2009年6月10日
(7)田辺昭知と朝まで芸能プロ話

- サ・スパイダーズのシングル「いつまでも どこまでも」のジャケット
目を閉じるといつでも聞こえてくる。「昭坊(しょうぼう)、元気か」。一世を風靡(ふうび)したザ・スパイダースの元リーダー田辺昭知(70)。今はタモリらを擁する大手芸能プロ、田辺エージェンシー社長という芸能界の重鎮の1人だ。裕次郎との親交を知る人は限られるが、田辺は今も自分を呼ぶ裕次郎の声が忘れられない。

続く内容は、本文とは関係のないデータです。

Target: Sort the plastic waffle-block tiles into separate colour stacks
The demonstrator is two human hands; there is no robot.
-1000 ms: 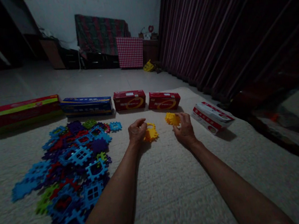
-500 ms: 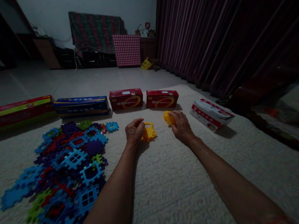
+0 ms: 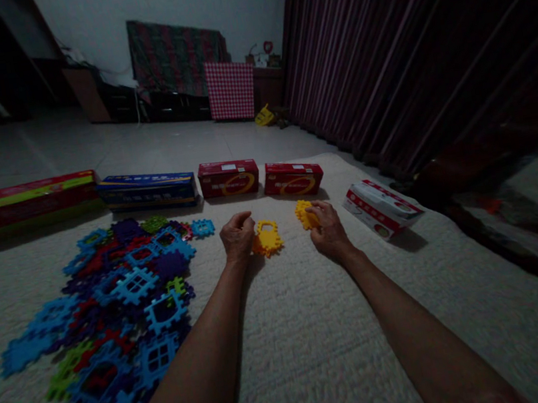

スパイダース結成直後。田辺は日活映画の伴奏音楽の仕事で東京・調布の撮影所に通った。グループサウンズブームに乗って人気者となり、出演作が日活で製作された。ある日、食堂で自分を呼ぶ声がした。「おぅ、きみ」。驚いた。雲の上の存在だった裕次郎だった。「監督は誰なんだい? 撮影はどう?」。「石原さんにとって僕らは物珍しく、何者? という感じだったはず。それでリーダーの僕に声を掛けてくださったのでは」(田辺)。あいさつを交わすようになり、「昭坊」と呼ばれた。「そう呼ばれてかわいがってくださったことがとにかくうれしかった」。裕次郎は28歳、田辺は24歳だった。
数カ月後「ウチに来いよ」と誘われた。ソファに座ると「なぜ音楽に興味を持ったのか」「今後どう生きるのか」などと聞かれた。話題は当時相次いで設立された渡辺プロなど大手芸能プロに及んだ。熱っぽい口調で「芸能プロというものをどういう感覚でとらえているんだ」と、質問が続いた。ドキドキしながら自分なりの考えを話した。
当時、裕次郎をはじめ映画スターは、映画会社大手5社に所属し、他社の作品に出演できない制約があった。制約を嫌った裕次郎は数年後、独立プロを立ち上げ、5社に対抗して映画製作に乗り出す。田辺は「今思えば私の話などお役に立ったと思いませんが、きっとそのころから石原さんの中にそうした情熱が芽生えていたのでしょう」。若者の意見にも耳を傾ける懐の深さは、その若者をも刺激したのだろうか。田辺はその後マネジメントに専念するため芸能プロ「スパイダクション」を設立した。
気づくと朝8時だった。裕次郎は「昭坊、このまま現場に行くしかないな」と笑った。妻まき子とそろって玄関で見送られた。
その後も「明日はどこだ? 撮影所だったら近いからウチに寄っていけよ」とたびたび誘われた。「ちゃんと食べていけるか心配してくださっていたのだと思います」。いったん帰宅して着替え、シャワーを浴びて石原邸に向かう。「あのやさしい目で『昭坊』と言われるだけで幸せで温かい気持ちになった」。酒を1滴も飲めない田辺に不快な顔を1度も見せず、1升瓶を空けながら必ず朝まで話し込んだ。「眠くなったことなんて1度もなかった」。リビング隣の和室に布団が敷かれていたが、そこで寝たことは1度もなかった。(敬称略)【特別取材班】
◆田辺昭知(たなべ・しょうち)1938年(昭和13年)11月15日、東京都生まれ。61年にグループサウンズの田辺昭知とザ・スパイダースを結成し、翌62年以降、井上堯之、大野克夫、堺正章、かまやつひろし、井上順らが参加。「夕陽が泣いている」「なんとなくなんとなく」などヒットを飛ばす。66年スパイダクションを設立、70年に現役引退。71年にザ・スパイダース解散。73年に田辺エージェンシーを設立。
◆田辺エージェンシー 1973年(昭和48年)4月設立。東京都目黒区。現在は堺正章、研ナオコ、由紀さおり、タモリ、永作博美、堺雅人、リップスライム、杏さゆり、道端ジェシカらが所属。「笑っていいとも ! 」「ミュージックステーション」「タモリ倶楽部」など人気番組の制作協力や企画協力も手掛ける。
◆裕次郎と歌 56年の映画「狂った果実」で初主演し、同名の主題歌をリリースして歌手デビュー。73万枚を売り上げた。87年に亡くなるまでに500曲以上を吹き込み、計5000万枚以上の売り上げを記録。牧村旬子とデュエットした61年のシングル「銀座の恋の物語」が、最多335万枚の大ヒット。所属先はテイチクレコード一筋で、同社内に専用マイクが保管されている。